## Task to carry out
Reproduce every line of the material below exactly. No pictures belong in the copy.

## Supplied material
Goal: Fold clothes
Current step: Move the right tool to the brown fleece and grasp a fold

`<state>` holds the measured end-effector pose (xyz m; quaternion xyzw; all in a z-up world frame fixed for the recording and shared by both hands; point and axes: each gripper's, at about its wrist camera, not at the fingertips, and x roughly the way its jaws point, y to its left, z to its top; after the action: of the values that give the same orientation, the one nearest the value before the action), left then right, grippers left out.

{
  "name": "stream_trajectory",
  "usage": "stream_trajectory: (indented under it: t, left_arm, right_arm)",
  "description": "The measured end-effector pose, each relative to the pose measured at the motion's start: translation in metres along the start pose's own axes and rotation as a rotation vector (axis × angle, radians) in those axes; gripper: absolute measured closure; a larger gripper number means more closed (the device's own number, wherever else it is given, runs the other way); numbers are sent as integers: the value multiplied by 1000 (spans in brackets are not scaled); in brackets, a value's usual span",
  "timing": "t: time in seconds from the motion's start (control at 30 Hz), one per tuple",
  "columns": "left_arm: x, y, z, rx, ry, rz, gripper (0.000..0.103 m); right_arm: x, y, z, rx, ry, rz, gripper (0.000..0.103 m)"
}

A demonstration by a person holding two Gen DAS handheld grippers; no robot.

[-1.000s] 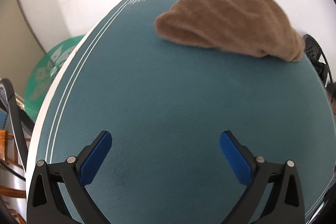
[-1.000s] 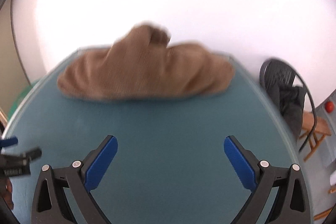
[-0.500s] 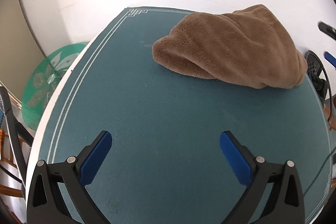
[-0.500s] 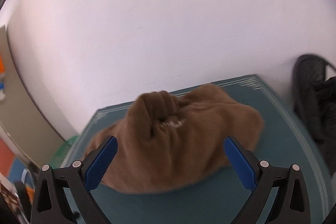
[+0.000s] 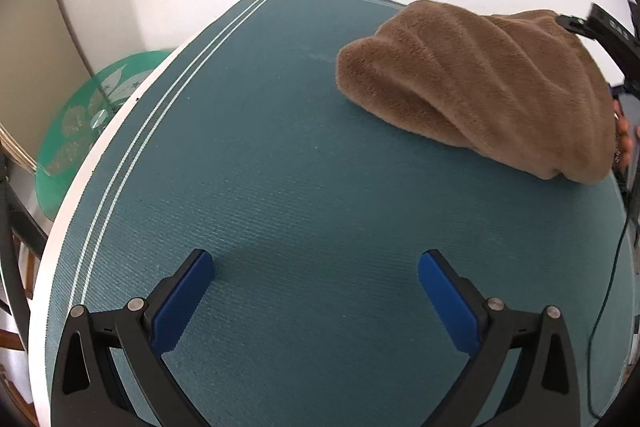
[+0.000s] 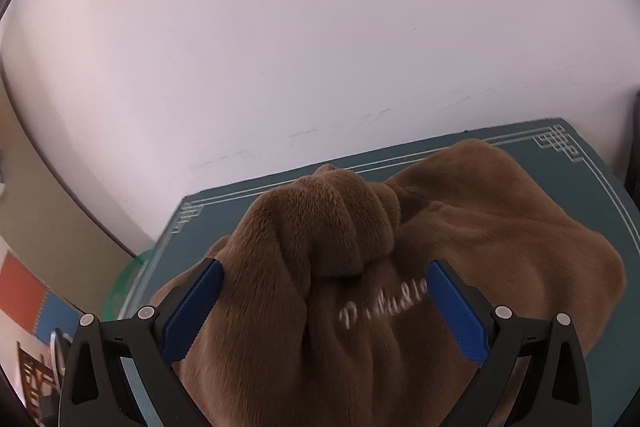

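The brown fleece garment lies heaped and unfolded at the far right of the teal mat, at about two o'clock in the left wrist view. Over the last second the right gripper has swung from the bare mat to hang right over the heap, jaws spread wide, with a bunched ridge and white lettering between them. It holds nothing yet; a first grasp looks near. The left gripper hovers over bare mat, jaws wide and empty, well apart from the garment. A green fan sits off the mat's edge at nine o'clock.
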<state>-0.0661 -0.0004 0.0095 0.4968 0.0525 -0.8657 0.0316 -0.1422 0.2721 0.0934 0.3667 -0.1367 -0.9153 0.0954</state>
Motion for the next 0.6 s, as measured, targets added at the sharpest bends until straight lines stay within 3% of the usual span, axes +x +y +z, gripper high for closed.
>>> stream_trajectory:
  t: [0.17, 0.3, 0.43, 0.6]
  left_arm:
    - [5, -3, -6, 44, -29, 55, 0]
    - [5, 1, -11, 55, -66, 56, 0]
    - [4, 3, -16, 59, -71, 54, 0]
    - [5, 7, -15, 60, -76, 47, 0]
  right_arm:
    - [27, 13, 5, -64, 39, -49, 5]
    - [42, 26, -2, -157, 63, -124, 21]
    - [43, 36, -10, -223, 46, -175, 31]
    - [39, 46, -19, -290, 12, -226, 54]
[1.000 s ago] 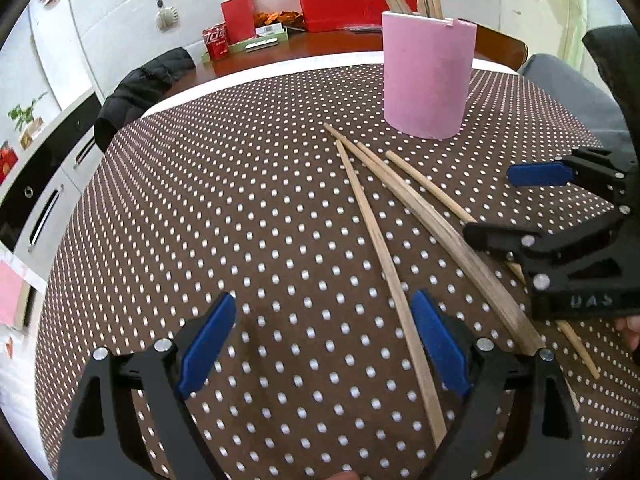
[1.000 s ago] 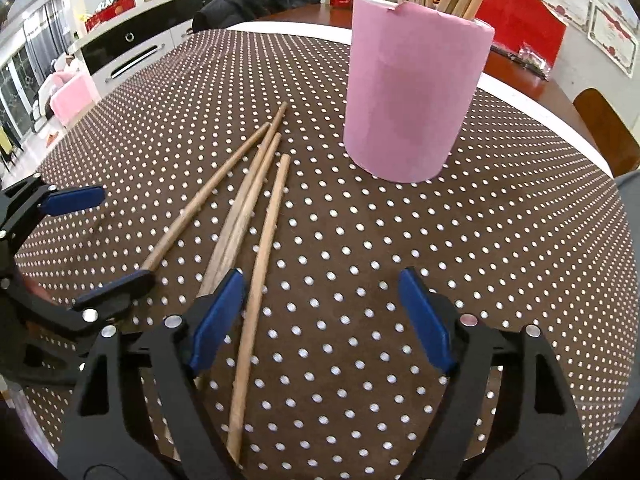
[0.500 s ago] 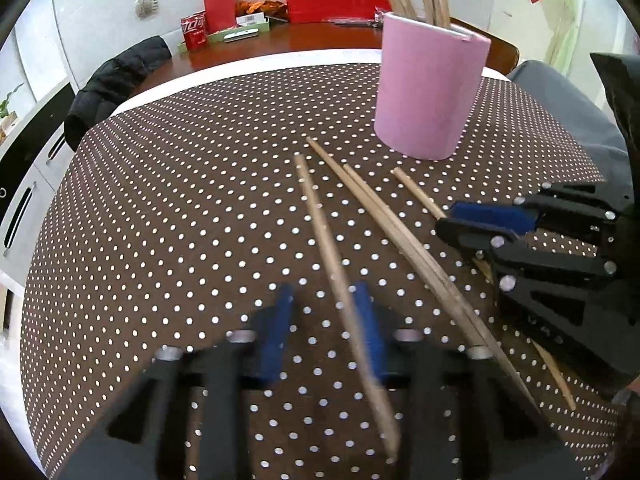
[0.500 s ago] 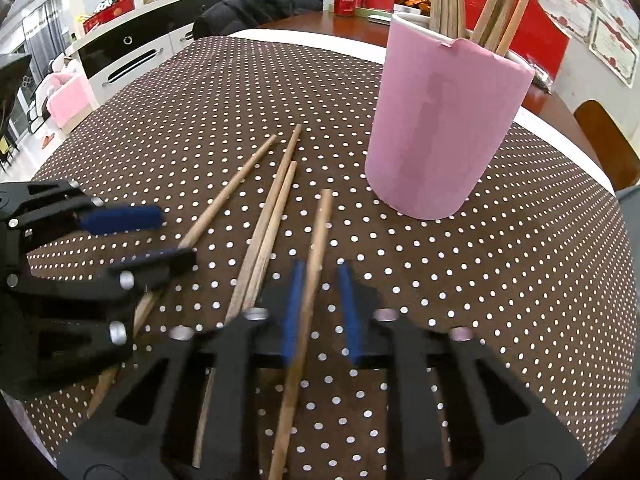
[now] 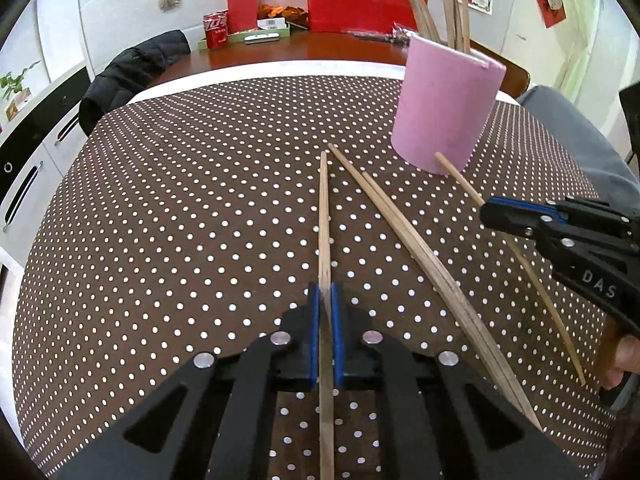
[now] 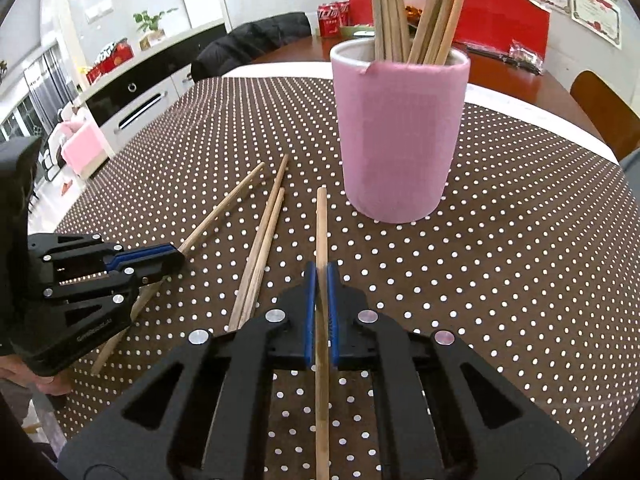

## Exercise result
Goal: Fold clothes
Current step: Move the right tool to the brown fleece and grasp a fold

`<state>` holds the measured end-effector pose (xyz m; quaternion xyzw; all in a z-up world frame fixed for the recording and shared by both hands; point and axes: each gripper's, at about its wrist camera, not at the fingertips, and x roughly the way its jaws point, y to its left, z to its top; after the action: of the values that give the same orientation, the one nearest the value before the action), left then right, grippers left out.

{
  "name": "stream_trajectory",
  "usage": "stream_trajectory: (indented under it: t, left_arm, right_arm)",
  "description": "The measured end-effector pose, each relative to the pose measured at the motion's start: translation in metres along the start pose's own axes and rotation as a rotation vector (axis × angle, radians) in those axes; gripper: absolute measured closure; a larger gripper number means more closed (the device's own number, wherever else it is given, runs the other way); numbers are sent as integers: the value multiplied by 1000 (spans in brackets are not scaled); in brackets, a value's usual span",
  "timing": "t: time in seconds from the motion's start (control at 30 Hz), one per tuple",
  "columns": "left_arm: x, y, z, rx, ry, rz, gripper (0.000..0.103 m); right_arm: x, y, z, rx, ry, rz, gripper (0.000..0.103 m)"
}

A demonstration by a person holding two Gen DAS handheld grippers; no robot.

[-1.000s] 
[-1.000s] 
[-0.500s] 
[-0.500s] 
[+0.000s] 
[+0.000s] 

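The brown fleece garment lies heaped and unfolded at the far right of the teal mat, at about two o'clock in the left wrist view. Over the last second the right gripper has swung from the bare mat to hang right over the heap, jaws spread wide, with a bunched ridge and white lettering between them. It holds nothing yet; a first grasp looks near. The left gripper hovers over bare mat, jaws wide and empty, well apart from the garment. A green fan sits off the mat's edge at nine o'clock.
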<state>-0.0661 -0.0004 0.0095 0.4968 0.0525 -0.8657 0.0316 -0.1422 0.2721 0.0934 0.3667 -0.1367 -0.9153 0.0954</state>
Motion for the next 0.6 s, as measured, targets added at the sharpest bends until straight lines stay within 3% of the usual span, axes +x +y +z, gripper high for closed.
>>> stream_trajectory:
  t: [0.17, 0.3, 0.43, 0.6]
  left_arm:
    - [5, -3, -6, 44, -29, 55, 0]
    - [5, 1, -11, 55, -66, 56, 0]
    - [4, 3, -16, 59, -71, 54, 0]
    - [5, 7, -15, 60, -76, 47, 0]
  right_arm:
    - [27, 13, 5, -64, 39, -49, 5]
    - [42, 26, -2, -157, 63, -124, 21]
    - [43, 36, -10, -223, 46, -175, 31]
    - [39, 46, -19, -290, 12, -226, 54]
[1.000 s ago] 
[1.000 s ago] 
[0.500 s ago] 
[0.500 s ago] 
[now] 
[now] 

There is nothing more to this answer.